Below are two alternatives, the same except for the background color. In the one with the red, it's similar-looking to Home Work, Builders of the Pacific Coast, and Tiny Homes on the Move. Some of our savvy book friends think it's too similar, and that another color would distinguish it from the other books. Hence the other with the dark green background.

Comments, please. Which do you like? Do you see any problem in this cover being similar to our other books?





Dancing! in 1957-58 to "Slow Down" by Larry Williams


At the time of this record, 1957-58, I was getting back from 3-month trip through 10 European countries on a Lambretta motorscooter, camping out and staying in youth hostels. Hitchhiking also. In '58, I was running a newspaper on an Air Force base near Wiesbaden, Germany. I sure didn't know about this kind of music and dancing in those days. Sheeesh!

First-hand Account of Global Warming in South Seas

My longtime good friend Sam Rehnborg and his wife Francesca took off this summer on their 70-foot sailboat for the South Seas, retracing a voyage they made over 30 years ago.
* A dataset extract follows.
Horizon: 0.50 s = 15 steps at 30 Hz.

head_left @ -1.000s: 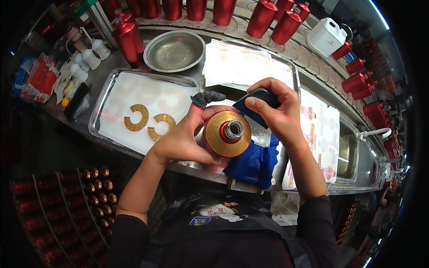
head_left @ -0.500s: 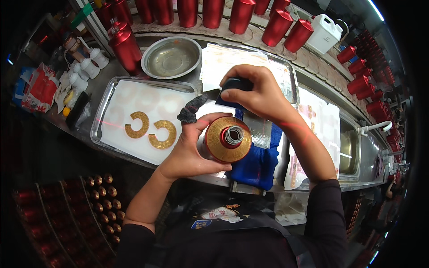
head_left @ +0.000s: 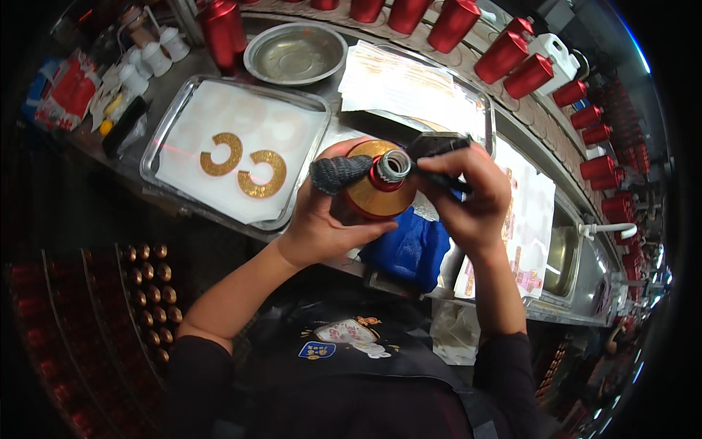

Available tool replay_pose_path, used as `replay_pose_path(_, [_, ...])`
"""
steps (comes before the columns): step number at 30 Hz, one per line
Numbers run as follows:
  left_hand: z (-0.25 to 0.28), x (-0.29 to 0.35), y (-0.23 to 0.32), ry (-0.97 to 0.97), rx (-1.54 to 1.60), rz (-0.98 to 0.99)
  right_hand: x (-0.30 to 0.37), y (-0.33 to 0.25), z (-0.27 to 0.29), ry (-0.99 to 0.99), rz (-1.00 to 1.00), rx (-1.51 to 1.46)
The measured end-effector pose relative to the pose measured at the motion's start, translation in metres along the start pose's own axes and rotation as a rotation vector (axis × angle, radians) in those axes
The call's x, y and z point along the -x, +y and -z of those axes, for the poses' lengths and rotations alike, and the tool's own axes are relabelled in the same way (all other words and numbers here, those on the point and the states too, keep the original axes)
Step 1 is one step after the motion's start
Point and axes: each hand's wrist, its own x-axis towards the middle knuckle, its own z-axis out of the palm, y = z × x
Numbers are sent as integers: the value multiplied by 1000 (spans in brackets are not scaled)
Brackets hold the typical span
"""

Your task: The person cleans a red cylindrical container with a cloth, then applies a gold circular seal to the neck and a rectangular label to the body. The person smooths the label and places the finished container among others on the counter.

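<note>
The left hand [head_left: 322, 233] grasps the gold-shouldered red bottle [head_left: 376, 201] just beside the blue cloth [head_left: 411, 252], a dark finger cover [head_left: 335, 176] resting over its shoulder. The right hand [head_left: 474, 196] pinches a blurred dark tool [head_left: 439, 145] near the uncapped neck. A loosened left grip could let the bottle twist; the tool, slipping, could scratch the gold surface.

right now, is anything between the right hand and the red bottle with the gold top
Only the dark flat tool in the right hand, beside the red bottle. Nothing else visible separates them; the left hand grips the bottle's opposite side.
</note>
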Motion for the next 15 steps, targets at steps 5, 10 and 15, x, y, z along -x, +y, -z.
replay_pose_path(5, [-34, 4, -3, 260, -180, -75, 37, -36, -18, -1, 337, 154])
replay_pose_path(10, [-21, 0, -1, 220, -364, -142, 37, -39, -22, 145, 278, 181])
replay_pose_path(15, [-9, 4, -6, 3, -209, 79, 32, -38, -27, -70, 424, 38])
They got some rude shocks from the effects of global warming, as he explained in an e-mail to me last week:

"Bottom line for me is that it was a great experience retracing my steps through this part of the world.  It only reinforces what I sort of knew anyway about the ocean temperature, which has been averaging up here about 88 degrees F.  The fish have disappeared.  The corals are bleaching and dying.

 The water is getting acidified.  The local people are doing the best that they can, but there is not much they can do about some of these big, big changes that are taking place.  The efforts are going to have to take place on a much larger scale."

The photo shows him sailing out from the Golden Gate Bridge in San Francisco this July, heading for The Marquesas Islands. His blog on the trip: http://drsamsblog.com/

Sam has a Ph.D. in Biophysics and a B.Sc. in Chemical Engineering and is the president of the Nutrilite Health Institute, makers of vitamins and dietary supplements. He just got back and is motivated to do research on global warming.